▶ TASK REQUIREMENTS
Strip the pictures and reproduce the rest of the listing exactly.

⟨

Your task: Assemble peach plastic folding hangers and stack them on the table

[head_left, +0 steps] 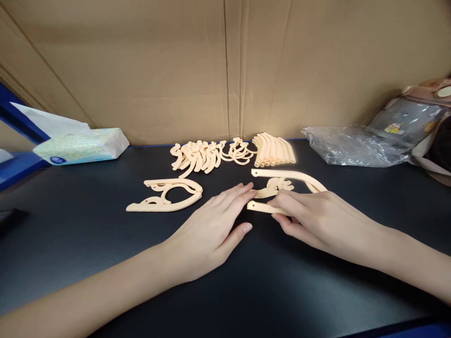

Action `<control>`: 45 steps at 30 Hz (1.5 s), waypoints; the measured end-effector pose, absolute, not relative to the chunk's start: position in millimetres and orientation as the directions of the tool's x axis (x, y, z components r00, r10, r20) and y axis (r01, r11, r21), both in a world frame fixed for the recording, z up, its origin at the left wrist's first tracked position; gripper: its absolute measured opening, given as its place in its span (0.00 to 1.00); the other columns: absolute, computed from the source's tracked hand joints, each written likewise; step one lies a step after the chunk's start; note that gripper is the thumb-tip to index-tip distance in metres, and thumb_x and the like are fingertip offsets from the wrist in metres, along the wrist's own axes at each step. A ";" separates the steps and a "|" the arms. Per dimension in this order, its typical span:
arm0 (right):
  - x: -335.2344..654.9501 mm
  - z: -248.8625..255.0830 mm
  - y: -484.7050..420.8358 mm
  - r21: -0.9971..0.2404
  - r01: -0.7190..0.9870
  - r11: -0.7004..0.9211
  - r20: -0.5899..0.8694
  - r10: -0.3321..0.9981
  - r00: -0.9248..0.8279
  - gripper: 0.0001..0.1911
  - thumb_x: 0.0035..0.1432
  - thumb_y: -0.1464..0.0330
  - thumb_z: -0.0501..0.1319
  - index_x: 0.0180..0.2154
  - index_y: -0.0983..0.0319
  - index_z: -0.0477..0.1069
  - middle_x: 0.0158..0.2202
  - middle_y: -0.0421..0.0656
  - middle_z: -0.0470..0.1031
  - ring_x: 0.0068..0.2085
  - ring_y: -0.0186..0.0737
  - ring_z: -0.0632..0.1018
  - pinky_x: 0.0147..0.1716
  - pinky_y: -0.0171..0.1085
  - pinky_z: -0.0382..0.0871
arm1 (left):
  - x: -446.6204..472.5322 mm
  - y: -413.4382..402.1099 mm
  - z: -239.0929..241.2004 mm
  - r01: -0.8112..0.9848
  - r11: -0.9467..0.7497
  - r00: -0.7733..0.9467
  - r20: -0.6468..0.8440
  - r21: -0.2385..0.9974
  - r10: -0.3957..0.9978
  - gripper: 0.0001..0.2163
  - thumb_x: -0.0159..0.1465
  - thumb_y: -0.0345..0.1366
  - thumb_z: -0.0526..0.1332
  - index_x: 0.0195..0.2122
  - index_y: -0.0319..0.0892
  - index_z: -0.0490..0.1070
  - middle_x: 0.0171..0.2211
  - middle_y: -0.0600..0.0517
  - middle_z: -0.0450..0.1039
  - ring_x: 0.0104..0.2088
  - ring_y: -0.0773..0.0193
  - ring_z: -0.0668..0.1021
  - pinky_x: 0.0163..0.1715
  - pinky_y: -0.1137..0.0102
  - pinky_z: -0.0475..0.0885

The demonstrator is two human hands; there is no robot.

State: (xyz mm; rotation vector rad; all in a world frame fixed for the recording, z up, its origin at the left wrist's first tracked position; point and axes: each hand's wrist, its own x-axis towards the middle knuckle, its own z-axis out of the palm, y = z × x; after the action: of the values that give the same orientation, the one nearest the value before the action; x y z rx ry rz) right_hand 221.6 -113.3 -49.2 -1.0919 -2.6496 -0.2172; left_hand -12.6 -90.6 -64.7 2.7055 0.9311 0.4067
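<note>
My right hand [317, 216] pinches a beige hanger arm [260, 207], whose holed end sticks out to the left of the fingers. Just beyond it lies another long curved arm [278, 173], its right end running behind my right hand. Between the two arms sits a small curved hook piece [276, 187], partly hidden by the hands. My left hand [218, 220] rests with fingers stretched out and thumb apart, fingertips at the left end of that hook piece; whether they touch it I cannot tell. A folded beige hanger [183, 204] lies on the table to the left.
Along the back of the black table [158, 281] are a heap of short curved pieces [197, 157], some thin hooks [241, 151] and a stack of hanger arms [273, 150]. A tissue pack [84, 145] stands left; a clear plastic bag [355, 145] lies right. Cardboard [158, 70] rises behind.
</note>
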 end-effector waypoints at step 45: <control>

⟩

▶ TASK RESULT
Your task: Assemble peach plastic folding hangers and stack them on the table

[head_left, +0 steps] 

Action `<control>`: 45 steps at 30 Hz (1.5 s), waypoints; the measured end-effector pose, absolute, not relative to the chunk's start: position in millimetres and orientation as the directions of the tool's x axis (x, y, z components r00, r10, r20) and y axis (r01, r11, r21), both in a world frame fixed for the recording, z up, its origin at the left wrist's first tracked position; gripper: its absolute measured opening, given as its place in its span (0.00 to 1.00); the other columns: absolute, computed from the source's tracked hand joints, each written likewise; step one lies a step after the chunk's start; note that gripper is the thumb-tip to index-tip distance in metres, and thumb_x and the like are fingertip offsets from the wrist in metres, along the wrist's own axes at each step. A ";" separates the steps and a "|" the arms. Per dimension in this order, its typical span:
arm0 (right):
  - x: -335.2344..654.9501 mm
  - z: -248.8625..255.0830 mm
  - y: -484.7050..420.8358 mm
  - r21: -0.9971..0.2404
  - r01: -0.7190..0.9870
  - r11: -0.7004..0.9211
  - r20: -0.5899..0.8694
  - r10: -0.3321..0.9981
  - r00: -0.9248..0.8279
  - gripper: 0.0001..0.1911
  - thumb_x: 0.0035..0.1432
  - thumb_y: -0.1464..0.0330
  - thumb_z: -0.0501..0.1319
  - index_x: 0.0180..0.2154
  - index_y: -0.0983..0.0319
  - index_z: -0.0477..0.1069
  - middle_x: 0.0158..0.2202
  - middle_y: -0.0421..0.0656
  - middle_z: -0.0470..0.1031
  - ring_x: 0.0068..0.2085
  - ring_y: -0.0186..0.0737
  - ring_z: -0.0632..0.1018
  - pinky_x: 0.0147..0.1716
  - pinky_y: -0.0171..0.1085
  - pinky_z: -0.0382..0.0871
arm1 (left):
  - x: -446.6204..472.5322 mm
  - y: -413.4382..402.1099 mm
  - z: -239.0929..241.2004 mm
  - r01: -0.8112..0.9848
  - r11: -0.9467..0.7497
  - r00: -0.7733..0.9467
  - r20: -0.6468..0.8440
  - r21: -0.2385..0.9974
  - r10: -0.3957..0.9978
  - gripper: 0.0001..0.2163
  - thumb_x: -0.0159..0.1465
  - thumb_y: -0.0345..0.1366
  - thumb_z: -0.0526..0.1332
  - index_x: 0.0195..0.2122
  - index_y: -0.0319..0.0892
  - index_z: -0.0490..0.1070
  - middle_x: 0.0171..0.2211
  - middle_y: -0.0600..0.0517
  - middle_z: -0.0450..0.1039
  - ring_x: 0.0104..0.2088
  - ring_y: -0.0773..0.0193
  - ring_z: -0.0668..0.1021
  - pinky_x: 0.0163..0.1715
  - pinky_y: -0.1137..0.0102
  - pinky_z: -0.0475..0.0885

The demonstrator is two human hands; there is no robot.

State: (xyz mm; rotation vector rad; all in a world frame fixed for the recording, z up, its origin at the left wrist's first tracked position; point and axes: each hand's wrist, its own x-axis towards the middle knuckle, its own z-axis out of the palm, y = z × x; after the action: of the values that give the same orientation, the one nearest the value before the action; x y z rx ry rz) right_hand 221.6 -113.3 -49.2 -1.0919 -2.6496 -0.2172; left_hand -12.6 -90.6 -64.7 2.7055 0.9311 0.4067
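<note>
My right hand [317, 216] pinches a beige hanger arm [260, 207], whose holed end sticks out to the left of the fingers. Just beyond it lies another long curved arm [278, 173], its right end running behind my right hand. Between the two arms sits a small curved hook piece [276, 187], partly hidden by the hands. My left hand [218, 220] rests with fingers stretched out and thumb apart, fingertips at the left end of that hook piece; whether they touch it I cannot tell. A folded beige hanger [183, 204] lies on the table to the left.
Along the back of the black table [158, 281] are a heap of short curved pieces [197, 157], some thin hooks [241, 151] and a stack of hanger arms [273, 150]. A tissue pack [84, 145] stands left; a clear plastic bag [355, 145] lies right. Cardboard [158, 70] rises behind.
</note>
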 end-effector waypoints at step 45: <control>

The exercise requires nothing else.